(Task instructions) Tally the lines below that contain the word "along". Only the total should be given.

(Given data)
════════════════

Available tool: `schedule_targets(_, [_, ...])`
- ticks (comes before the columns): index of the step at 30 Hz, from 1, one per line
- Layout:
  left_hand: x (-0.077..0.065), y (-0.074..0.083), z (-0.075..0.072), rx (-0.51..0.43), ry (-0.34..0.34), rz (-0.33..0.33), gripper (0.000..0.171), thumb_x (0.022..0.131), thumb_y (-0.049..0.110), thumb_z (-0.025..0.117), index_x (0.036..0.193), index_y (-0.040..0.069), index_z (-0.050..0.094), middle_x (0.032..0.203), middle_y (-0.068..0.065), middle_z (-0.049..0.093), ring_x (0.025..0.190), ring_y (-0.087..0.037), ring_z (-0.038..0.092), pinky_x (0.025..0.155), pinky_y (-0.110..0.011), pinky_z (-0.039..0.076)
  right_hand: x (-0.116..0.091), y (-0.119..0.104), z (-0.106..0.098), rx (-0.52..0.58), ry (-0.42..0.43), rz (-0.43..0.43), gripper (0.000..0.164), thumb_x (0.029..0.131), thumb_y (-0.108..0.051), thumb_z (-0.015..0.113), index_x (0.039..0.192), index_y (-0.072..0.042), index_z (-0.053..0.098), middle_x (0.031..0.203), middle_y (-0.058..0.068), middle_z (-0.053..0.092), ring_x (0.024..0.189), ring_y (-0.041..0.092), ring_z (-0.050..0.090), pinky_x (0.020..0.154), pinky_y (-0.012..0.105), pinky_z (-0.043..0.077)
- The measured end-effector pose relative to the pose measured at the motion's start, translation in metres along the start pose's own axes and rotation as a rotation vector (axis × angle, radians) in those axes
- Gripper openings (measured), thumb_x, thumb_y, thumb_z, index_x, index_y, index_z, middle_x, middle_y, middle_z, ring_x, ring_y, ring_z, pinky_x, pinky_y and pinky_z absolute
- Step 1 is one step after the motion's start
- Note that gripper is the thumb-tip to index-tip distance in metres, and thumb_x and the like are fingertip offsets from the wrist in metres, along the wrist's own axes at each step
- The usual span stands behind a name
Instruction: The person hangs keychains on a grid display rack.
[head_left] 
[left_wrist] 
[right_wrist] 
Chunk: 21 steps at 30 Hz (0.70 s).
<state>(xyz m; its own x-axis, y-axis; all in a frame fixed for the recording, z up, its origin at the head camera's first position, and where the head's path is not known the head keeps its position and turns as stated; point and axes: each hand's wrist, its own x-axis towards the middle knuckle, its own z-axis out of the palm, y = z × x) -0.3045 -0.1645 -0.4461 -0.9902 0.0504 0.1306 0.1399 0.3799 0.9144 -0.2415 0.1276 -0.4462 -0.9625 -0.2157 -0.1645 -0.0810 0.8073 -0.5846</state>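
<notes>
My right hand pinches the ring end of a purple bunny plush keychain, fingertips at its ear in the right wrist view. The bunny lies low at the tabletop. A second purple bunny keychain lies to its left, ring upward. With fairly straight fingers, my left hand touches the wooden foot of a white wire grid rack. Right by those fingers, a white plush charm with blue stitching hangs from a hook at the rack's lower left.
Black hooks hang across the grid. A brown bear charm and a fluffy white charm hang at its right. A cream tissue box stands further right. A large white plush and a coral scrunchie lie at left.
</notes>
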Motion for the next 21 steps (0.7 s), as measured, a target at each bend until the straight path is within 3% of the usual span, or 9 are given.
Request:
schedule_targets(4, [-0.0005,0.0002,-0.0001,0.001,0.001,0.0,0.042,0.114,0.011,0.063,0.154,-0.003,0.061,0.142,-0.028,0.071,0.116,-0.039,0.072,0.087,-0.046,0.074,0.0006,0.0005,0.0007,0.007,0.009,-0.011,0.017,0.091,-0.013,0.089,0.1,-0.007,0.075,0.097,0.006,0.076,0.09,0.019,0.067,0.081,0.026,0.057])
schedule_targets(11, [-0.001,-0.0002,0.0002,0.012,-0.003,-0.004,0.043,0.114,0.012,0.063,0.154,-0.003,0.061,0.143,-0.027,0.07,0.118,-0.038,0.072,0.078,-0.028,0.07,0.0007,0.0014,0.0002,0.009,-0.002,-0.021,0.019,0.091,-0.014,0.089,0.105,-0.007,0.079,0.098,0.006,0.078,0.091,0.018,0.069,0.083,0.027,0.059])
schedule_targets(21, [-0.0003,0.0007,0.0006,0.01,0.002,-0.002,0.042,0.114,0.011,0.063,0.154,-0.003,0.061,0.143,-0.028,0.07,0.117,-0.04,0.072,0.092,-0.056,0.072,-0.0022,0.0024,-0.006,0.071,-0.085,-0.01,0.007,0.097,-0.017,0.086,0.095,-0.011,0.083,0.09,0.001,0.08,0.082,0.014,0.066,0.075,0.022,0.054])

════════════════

(Response area) 2